What is needed -> For each line of the data below that includes the string "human", count one, and answer with the sum only.

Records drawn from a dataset

------------------------------

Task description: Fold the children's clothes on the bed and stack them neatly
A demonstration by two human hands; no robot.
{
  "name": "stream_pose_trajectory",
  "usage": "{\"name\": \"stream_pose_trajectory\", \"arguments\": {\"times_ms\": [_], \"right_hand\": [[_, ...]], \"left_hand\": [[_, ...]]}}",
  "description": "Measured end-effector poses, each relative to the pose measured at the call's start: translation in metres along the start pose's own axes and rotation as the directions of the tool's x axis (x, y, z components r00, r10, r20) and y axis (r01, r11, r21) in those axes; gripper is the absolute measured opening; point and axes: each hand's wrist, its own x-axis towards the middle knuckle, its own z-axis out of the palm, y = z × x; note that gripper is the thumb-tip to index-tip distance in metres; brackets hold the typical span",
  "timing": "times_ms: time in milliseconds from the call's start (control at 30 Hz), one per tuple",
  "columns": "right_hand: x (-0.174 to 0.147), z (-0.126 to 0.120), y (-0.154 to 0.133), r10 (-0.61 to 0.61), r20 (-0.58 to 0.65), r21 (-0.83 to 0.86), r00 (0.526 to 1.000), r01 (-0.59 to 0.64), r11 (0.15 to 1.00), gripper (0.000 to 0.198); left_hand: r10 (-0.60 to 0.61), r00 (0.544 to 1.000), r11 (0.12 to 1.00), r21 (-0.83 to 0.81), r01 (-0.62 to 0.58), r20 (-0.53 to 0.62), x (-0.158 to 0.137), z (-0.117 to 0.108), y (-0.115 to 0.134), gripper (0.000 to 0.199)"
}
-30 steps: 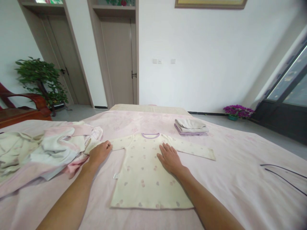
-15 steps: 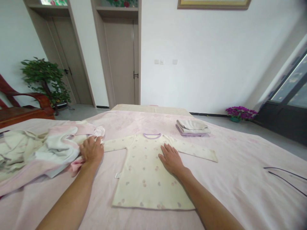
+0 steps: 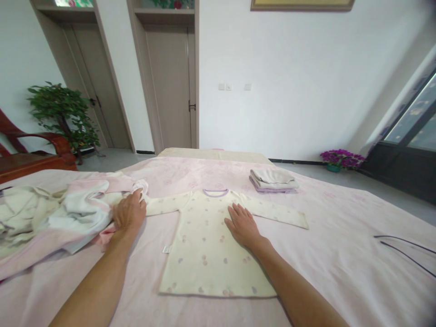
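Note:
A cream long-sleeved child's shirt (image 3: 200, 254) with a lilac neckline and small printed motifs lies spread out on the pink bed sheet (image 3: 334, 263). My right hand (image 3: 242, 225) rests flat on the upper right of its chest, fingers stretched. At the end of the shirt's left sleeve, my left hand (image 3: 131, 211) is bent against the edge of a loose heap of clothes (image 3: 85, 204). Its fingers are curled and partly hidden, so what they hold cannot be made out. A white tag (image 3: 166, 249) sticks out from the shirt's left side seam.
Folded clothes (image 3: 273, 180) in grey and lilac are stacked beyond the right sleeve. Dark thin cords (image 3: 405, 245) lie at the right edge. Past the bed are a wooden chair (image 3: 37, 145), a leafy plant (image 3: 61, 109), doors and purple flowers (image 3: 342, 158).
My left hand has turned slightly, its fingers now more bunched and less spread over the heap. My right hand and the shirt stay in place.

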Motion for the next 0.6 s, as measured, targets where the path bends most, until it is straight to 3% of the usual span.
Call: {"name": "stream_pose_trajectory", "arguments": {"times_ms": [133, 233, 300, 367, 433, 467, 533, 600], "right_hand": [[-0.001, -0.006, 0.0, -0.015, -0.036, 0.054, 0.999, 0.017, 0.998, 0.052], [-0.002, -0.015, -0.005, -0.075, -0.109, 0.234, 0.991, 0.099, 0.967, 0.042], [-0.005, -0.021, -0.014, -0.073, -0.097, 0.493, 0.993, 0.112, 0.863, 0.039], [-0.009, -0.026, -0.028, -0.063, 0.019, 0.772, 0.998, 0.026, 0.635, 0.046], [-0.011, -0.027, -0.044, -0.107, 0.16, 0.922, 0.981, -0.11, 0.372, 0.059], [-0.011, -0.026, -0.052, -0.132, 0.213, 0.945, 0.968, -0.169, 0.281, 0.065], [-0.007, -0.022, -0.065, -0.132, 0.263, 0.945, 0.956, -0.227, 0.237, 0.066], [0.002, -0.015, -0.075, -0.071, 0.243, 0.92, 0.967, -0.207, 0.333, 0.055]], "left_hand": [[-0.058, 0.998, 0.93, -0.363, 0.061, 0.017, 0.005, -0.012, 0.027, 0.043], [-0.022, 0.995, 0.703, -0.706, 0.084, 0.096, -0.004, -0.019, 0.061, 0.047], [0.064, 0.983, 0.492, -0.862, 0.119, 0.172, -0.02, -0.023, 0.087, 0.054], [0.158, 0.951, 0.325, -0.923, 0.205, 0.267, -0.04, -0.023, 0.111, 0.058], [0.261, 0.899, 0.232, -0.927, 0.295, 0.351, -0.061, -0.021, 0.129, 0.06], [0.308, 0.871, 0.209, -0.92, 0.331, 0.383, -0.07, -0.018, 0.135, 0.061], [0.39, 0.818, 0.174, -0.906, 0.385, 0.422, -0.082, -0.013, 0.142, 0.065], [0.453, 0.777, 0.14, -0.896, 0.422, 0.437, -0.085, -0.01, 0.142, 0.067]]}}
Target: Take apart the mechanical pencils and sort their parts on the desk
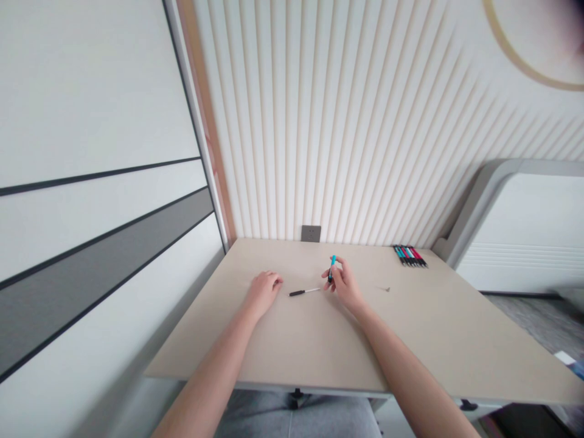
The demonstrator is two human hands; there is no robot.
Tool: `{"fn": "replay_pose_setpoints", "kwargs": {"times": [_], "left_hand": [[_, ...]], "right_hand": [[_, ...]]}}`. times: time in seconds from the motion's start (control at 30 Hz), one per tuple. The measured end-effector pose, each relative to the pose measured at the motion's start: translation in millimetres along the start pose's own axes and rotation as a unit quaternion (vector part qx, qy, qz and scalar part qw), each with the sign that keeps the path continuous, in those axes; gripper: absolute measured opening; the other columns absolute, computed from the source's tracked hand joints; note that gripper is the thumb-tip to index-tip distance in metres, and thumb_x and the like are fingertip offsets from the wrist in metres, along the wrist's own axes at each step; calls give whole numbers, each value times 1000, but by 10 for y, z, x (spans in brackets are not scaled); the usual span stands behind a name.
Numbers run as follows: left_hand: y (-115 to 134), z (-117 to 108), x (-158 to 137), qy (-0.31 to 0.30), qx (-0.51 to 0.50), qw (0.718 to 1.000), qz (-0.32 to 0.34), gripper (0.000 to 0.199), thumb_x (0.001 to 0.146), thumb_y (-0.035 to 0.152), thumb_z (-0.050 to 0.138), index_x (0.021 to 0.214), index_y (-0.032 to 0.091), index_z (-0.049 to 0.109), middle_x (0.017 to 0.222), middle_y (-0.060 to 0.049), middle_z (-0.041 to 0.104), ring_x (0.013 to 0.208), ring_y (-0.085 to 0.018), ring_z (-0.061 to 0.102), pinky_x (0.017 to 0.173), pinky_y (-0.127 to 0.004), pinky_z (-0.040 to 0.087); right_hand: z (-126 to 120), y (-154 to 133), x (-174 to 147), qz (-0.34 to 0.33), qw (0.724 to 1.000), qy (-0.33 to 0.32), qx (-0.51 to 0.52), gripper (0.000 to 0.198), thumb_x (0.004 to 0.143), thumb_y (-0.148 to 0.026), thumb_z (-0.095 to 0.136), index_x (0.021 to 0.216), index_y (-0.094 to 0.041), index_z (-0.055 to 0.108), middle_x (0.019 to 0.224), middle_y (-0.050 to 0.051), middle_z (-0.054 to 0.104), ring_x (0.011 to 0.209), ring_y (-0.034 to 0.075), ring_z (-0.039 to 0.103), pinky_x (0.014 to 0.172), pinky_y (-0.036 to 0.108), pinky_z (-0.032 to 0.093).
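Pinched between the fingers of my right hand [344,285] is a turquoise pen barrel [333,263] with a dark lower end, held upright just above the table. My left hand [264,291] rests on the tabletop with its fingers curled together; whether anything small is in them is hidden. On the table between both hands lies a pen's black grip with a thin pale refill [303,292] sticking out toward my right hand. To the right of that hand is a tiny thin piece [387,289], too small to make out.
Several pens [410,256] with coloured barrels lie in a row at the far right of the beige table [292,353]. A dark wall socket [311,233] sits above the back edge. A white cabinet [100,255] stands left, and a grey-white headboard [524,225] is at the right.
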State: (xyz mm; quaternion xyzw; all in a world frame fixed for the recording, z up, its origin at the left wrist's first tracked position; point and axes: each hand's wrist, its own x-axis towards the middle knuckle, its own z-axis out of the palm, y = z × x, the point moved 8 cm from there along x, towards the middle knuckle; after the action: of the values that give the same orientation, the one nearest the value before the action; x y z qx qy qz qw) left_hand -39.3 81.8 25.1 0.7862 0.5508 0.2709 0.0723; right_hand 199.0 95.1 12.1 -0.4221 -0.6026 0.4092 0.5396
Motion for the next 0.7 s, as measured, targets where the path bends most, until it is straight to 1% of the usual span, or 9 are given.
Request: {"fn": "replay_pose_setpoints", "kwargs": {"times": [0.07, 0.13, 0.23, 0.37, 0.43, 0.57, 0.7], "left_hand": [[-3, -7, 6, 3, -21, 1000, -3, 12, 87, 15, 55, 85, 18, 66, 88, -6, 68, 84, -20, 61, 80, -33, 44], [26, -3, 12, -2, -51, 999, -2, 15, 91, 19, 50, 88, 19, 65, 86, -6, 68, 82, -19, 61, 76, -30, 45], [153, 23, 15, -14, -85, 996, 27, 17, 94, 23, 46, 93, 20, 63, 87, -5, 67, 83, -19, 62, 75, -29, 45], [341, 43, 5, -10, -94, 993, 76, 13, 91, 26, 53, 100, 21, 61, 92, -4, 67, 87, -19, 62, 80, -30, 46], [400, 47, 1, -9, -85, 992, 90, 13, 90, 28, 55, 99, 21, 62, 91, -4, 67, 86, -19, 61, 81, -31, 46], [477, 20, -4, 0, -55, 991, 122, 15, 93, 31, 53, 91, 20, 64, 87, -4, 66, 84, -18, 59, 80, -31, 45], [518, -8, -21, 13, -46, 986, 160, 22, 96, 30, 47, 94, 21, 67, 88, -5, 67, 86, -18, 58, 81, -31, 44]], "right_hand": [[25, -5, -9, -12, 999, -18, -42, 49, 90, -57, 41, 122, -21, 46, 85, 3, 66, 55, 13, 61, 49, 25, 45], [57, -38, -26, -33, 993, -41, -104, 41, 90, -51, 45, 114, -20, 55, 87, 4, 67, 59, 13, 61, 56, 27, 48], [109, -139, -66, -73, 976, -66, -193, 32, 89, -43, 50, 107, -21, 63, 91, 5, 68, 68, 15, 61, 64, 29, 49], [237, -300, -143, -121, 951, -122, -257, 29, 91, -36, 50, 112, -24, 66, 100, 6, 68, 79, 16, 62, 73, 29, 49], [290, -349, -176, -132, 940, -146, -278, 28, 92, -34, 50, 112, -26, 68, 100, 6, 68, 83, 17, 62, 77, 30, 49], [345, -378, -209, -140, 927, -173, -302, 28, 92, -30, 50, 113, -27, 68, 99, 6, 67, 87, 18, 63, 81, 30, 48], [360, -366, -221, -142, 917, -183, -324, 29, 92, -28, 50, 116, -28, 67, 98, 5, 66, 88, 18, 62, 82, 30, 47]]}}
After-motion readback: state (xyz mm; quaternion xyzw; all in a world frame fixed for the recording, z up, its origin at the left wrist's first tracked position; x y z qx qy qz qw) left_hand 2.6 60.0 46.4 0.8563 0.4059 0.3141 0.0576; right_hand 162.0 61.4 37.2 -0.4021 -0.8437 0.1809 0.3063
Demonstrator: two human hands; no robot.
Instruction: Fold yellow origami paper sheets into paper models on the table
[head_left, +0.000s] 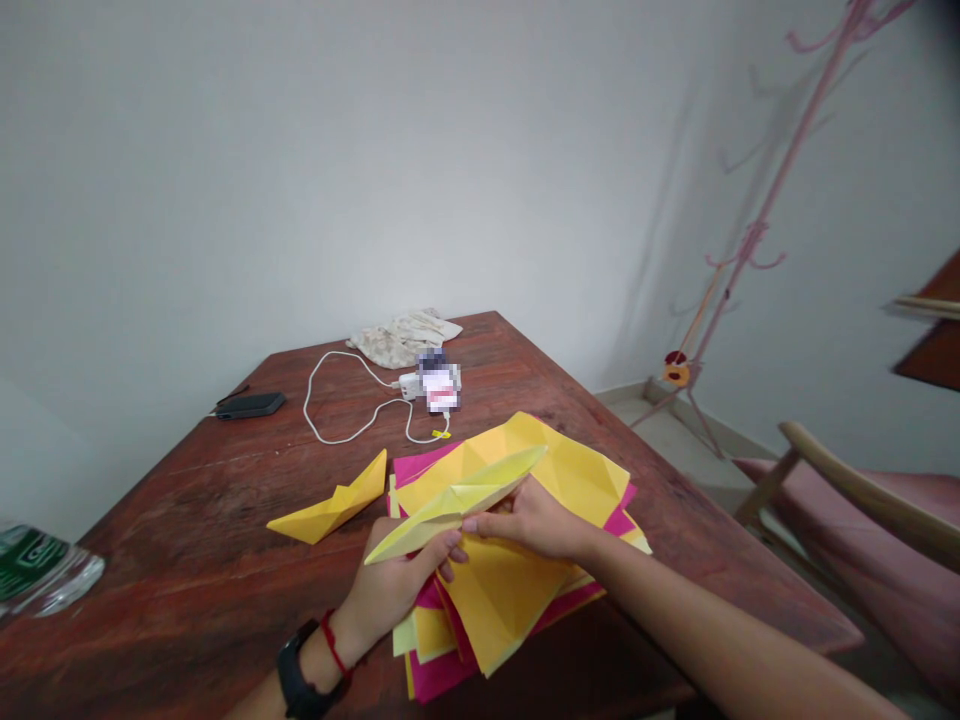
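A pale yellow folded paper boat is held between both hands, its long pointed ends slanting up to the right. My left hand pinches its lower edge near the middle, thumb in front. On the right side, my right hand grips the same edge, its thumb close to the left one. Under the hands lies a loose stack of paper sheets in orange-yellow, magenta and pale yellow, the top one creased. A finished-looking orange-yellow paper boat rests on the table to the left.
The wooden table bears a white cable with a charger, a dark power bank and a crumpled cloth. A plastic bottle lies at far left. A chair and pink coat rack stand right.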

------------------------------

Final answer -> 3